* **Problem to solve**: Lines in the material below that include "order" need to be tallied; give the total alone.

************

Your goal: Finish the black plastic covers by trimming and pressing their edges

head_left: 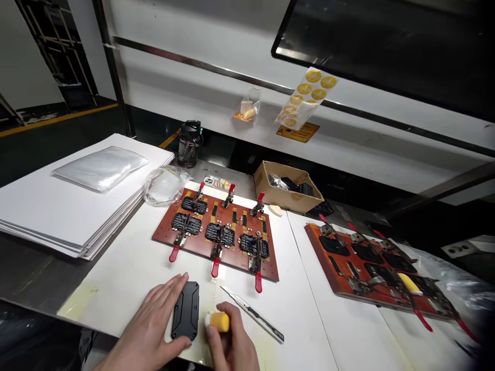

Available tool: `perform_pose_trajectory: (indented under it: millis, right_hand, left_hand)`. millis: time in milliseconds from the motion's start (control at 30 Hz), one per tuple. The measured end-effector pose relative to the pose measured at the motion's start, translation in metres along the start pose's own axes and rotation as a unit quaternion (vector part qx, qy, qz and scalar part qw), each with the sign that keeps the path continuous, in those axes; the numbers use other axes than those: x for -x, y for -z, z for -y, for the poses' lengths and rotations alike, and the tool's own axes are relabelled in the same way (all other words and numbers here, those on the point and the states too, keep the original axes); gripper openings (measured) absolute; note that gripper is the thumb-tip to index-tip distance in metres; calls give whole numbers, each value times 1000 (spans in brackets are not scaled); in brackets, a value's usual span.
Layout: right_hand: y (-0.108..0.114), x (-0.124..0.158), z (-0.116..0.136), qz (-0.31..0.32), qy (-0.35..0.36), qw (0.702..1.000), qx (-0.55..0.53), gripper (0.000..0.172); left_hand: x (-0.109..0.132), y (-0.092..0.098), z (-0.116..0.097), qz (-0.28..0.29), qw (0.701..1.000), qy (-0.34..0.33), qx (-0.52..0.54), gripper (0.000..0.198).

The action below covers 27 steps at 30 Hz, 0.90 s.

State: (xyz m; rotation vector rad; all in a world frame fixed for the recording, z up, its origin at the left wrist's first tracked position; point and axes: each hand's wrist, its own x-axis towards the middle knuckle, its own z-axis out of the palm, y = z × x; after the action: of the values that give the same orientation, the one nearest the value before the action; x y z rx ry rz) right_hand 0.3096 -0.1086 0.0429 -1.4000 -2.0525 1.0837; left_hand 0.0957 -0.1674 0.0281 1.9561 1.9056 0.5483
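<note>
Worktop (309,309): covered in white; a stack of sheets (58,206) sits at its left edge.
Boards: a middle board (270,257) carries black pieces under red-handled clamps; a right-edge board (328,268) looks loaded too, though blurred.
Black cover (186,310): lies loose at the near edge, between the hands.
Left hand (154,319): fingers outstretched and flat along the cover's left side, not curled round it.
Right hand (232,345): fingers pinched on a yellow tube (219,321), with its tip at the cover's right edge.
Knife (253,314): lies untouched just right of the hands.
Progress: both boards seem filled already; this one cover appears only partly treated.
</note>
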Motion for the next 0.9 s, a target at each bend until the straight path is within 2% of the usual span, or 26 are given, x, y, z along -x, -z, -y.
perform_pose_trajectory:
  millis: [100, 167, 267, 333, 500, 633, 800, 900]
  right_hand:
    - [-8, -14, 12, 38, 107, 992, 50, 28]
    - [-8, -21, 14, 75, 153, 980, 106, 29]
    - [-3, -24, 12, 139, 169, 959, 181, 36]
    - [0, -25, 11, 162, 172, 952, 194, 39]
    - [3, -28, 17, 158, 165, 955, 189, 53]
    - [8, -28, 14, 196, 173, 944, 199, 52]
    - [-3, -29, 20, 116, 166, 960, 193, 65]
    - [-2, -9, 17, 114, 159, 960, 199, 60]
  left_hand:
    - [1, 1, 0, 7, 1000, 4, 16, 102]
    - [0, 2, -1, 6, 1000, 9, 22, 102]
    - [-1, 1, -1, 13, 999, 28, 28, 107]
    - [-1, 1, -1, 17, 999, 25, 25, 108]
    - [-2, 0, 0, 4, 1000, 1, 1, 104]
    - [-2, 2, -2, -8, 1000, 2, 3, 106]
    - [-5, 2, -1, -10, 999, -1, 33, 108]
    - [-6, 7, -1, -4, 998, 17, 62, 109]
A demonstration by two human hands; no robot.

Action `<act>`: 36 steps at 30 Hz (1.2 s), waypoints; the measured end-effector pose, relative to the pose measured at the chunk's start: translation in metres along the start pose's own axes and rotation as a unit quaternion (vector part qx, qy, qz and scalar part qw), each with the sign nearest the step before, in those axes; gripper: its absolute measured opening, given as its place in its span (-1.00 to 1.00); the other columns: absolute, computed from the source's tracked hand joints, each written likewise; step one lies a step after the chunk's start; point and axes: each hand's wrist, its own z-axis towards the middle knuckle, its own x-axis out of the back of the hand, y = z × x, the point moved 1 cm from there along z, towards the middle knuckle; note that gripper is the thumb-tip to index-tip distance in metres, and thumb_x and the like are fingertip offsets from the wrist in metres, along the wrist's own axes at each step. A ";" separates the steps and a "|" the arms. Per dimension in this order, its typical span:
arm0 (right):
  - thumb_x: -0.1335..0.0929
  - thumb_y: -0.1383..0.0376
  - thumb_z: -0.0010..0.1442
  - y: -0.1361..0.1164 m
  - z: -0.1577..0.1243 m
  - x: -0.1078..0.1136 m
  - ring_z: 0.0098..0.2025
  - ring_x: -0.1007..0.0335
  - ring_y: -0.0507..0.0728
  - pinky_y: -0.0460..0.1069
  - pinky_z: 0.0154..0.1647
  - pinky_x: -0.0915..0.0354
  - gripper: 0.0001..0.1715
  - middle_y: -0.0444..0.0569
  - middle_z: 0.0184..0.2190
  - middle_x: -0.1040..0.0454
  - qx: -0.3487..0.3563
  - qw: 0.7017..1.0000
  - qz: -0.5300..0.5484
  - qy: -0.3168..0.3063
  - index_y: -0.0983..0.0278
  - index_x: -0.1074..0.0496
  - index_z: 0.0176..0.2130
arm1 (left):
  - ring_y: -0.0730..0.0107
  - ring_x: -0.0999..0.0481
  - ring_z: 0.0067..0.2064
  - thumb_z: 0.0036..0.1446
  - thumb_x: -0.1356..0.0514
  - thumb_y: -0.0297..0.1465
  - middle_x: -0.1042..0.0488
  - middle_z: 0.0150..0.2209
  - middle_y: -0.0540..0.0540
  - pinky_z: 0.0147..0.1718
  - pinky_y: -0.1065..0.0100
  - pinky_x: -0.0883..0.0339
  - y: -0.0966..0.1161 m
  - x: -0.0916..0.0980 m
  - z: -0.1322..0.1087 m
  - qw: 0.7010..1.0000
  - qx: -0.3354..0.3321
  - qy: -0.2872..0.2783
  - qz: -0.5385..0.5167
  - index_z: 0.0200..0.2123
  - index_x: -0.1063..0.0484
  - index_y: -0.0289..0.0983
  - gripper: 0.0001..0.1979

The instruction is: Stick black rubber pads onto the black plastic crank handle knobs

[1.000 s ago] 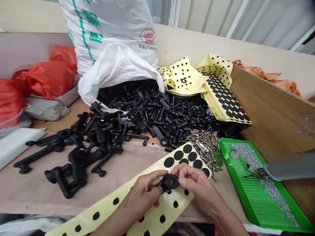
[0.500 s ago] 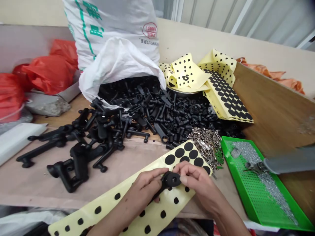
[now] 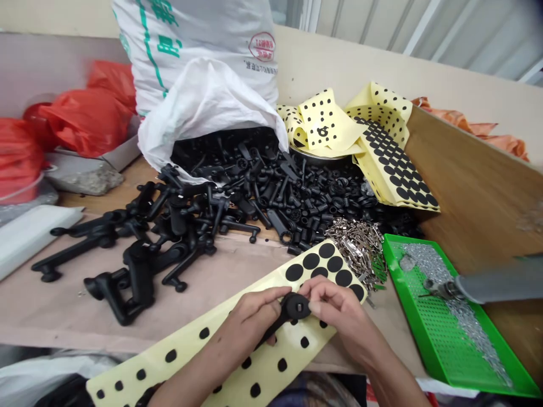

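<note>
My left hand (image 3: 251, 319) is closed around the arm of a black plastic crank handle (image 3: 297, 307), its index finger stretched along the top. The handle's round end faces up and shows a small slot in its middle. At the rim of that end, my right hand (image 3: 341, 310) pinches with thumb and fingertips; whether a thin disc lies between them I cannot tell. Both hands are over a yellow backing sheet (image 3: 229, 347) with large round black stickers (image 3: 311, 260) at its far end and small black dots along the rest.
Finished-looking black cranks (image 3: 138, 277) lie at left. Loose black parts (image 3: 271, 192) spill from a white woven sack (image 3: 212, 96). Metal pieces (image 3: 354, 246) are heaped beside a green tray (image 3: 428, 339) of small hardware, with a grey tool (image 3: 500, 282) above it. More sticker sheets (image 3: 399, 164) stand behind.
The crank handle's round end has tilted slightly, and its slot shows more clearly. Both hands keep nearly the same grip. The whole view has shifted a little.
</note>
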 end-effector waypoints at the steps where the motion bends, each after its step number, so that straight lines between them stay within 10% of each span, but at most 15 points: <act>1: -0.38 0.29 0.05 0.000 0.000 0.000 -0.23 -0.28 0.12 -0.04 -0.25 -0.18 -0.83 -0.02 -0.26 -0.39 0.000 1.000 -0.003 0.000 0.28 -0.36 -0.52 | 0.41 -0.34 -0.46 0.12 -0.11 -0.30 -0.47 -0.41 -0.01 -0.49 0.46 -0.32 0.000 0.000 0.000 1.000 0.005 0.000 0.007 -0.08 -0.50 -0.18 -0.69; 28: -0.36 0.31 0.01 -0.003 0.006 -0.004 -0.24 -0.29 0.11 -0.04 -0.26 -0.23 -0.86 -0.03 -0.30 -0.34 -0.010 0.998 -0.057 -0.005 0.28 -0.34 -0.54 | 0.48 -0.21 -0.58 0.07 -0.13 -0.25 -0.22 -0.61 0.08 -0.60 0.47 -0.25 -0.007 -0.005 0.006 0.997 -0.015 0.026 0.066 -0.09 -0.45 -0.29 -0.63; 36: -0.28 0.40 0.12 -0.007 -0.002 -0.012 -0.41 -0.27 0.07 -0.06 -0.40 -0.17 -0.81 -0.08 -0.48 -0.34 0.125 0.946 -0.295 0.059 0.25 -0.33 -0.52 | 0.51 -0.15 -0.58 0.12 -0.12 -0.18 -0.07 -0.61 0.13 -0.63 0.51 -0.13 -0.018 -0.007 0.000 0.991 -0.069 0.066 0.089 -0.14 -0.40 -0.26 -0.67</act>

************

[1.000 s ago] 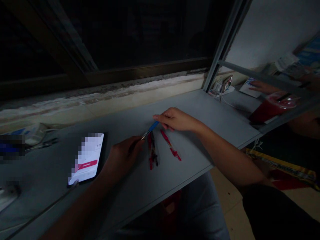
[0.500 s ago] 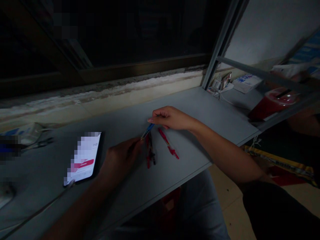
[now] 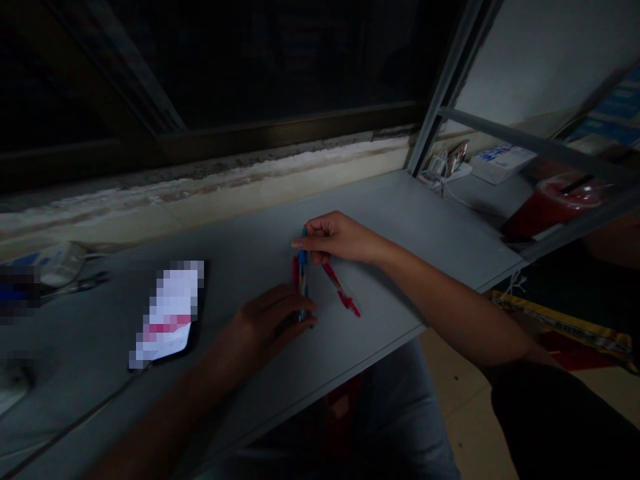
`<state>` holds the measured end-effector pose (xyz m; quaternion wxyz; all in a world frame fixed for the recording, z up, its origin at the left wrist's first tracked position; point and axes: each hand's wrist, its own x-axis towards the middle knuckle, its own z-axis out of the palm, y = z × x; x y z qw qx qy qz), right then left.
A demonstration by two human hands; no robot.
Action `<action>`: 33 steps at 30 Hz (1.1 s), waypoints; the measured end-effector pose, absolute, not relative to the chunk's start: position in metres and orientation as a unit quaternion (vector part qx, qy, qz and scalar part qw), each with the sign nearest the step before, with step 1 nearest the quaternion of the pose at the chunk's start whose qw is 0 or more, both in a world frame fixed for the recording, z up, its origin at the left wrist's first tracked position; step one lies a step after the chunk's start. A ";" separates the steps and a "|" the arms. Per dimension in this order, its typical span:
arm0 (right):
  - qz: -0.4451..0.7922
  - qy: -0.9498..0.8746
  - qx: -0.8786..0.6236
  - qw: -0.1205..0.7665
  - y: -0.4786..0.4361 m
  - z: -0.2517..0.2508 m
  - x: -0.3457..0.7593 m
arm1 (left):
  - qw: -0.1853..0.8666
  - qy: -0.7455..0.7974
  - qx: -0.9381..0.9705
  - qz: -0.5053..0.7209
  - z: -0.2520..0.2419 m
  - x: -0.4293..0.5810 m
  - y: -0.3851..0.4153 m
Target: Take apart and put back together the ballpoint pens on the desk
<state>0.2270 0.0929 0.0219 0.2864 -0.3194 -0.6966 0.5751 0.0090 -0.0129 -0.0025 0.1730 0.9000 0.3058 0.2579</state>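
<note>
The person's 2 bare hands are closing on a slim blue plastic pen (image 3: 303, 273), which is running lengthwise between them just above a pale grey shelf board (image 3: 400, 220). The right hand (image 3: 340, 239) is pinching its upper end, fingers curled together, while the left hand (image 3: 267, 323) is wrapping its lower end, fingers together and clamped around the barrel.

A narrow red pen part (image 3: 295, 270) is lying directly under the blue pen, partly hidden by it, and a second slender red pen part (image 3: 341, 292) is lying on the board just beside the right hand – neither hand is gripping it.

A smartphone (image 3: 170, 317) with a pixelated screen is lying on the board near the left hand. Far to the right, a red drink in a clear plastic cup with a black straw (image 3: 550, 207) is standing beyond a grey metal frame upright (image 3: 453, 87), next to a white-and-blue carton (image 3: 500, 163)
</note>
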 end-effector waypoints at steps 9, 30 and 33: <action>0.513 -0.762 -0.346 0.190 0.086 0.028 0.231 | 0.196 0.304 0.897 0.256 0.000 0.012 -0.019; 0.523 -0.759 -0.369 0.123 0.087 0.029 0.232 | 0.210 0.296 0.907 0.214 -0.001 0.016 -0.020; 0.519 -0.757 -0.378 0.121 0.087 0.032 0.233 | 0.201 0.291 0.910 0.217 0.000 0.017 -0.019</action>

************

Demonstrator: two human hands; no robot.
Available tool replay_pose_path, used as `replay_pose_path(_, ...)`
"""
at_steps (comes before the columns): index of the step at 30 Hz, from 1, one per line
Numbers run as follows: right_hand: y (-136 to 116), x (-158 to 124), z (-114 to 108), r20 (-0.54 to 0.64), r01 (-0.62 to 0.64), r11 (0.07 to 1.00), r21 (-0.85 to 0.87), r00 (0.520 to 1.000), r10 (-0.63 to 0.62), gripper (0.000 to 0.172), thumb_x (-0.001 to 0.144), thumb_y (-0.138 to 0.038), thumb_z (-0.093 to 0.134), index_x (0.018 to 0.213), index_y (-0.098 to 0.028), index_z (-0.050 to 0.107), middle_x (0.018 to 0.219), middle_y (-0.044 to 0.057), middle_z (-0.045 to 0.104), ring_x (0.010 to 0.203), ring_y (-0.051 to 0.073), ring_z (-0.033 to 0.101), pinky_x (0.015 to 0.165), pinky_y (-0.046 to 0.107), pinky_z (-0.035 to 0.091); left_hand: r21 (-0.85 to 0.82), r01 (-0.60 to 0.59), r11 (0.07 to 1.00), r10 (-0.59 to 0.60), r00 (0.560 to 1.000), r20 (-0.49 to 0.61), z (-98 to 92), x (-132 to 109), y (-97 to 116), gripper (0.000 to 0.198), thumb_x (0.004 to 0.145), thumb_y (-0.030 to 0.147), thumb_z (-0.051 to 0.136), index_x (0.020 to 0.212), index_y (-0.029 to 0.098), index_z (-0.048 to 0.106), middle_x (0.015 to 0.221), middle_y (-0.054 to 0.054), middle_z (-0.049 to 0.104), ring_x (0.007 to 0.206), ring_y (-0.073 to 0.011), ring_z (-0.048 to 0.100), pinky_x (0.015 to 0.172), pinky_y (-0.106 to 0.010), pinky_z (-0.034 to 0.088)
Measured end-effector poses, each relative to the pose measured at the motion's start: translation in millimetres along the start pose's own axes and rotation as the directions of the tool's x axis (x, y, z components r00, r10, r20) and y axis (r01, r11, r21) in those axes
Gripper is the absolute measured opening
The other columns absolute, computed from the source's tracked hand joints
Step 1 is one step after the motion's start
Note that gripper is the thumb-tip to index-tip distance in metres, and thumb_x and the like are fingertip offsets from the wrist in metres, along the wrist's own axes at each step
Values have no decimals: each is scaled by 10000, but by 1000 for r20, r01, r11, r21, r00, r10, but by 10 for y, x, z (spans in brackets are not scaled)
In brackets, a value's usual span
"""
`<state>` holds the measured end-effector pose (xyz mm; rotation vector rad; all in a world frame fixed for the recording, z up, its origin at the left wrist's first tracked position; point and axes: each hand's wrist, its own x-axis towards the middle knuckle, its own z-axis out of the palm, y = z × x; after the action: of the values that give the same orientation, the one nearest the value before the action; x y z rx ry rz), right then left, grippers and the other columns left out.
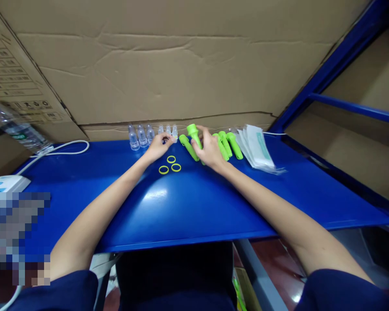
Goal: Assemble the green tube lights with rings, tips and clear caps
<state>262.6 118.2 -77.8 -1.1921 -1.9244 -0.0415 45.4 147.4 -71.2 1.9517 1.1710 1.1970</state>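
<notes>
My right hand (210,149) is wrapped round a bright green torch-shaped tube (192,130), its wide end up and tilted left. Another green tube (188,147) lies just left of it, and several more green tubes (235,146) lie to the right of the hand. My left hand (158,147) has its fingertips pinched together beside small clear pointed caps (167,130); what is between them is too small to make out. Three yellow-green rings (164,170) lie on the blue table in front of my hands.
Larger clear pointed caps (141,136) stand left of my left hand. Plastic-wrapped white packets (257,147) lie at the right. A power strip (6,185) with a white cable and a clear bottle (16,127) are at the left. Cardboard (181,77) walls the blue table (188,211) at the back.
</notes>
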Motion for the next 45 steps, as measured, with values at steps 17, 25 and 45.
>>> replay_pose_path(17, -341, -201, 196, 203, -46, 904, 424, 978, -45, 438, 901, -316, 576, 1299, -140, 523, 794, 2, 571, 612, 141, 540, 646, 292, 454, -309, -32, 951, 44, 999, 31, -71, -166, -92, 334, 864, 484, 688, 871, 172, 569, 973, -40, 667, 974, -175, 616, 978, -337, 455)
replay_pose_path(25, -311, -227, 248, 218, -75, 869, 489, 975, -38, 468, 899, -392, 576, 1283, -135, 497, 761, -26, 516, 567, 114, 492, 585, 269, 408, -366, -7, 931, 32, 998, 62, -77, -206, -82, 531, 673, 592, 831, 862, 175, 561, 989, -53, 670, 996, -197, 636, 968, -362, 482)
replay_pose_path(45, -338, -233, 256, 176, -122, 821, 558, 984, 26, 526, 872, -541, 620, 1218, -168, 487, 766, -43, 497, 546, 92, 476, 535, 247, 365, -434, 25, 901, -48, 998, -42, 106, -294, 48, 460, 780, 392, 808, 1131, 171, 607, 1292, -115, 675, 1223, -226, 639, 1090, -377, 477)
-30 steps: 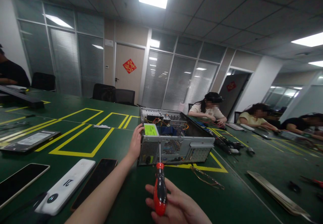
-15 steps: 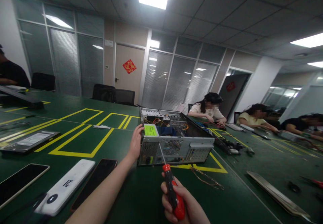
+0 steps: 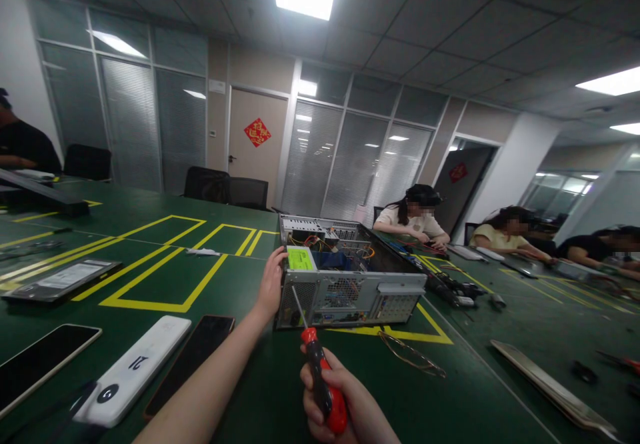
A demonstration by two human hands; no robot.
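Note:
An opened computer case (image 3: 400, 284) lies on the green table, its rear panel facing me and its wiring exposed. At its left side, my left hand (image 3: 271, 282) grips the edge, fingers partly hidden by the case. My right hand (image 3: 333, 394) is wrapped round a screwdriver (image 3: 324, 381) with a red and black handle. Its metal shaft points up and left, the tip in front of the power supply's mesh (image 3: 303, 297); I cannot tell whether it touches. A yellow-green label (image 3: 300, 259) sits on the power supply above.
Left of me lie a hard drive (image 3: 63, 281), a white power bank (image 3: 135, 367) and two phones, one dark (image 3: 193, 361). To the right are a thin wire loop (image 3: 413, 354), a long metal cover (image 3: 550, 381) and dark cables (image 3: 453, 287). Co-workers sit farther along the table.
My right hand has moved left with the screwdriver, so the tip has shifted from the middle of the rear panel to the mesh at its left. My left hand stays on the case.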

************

* **Task answer**: 2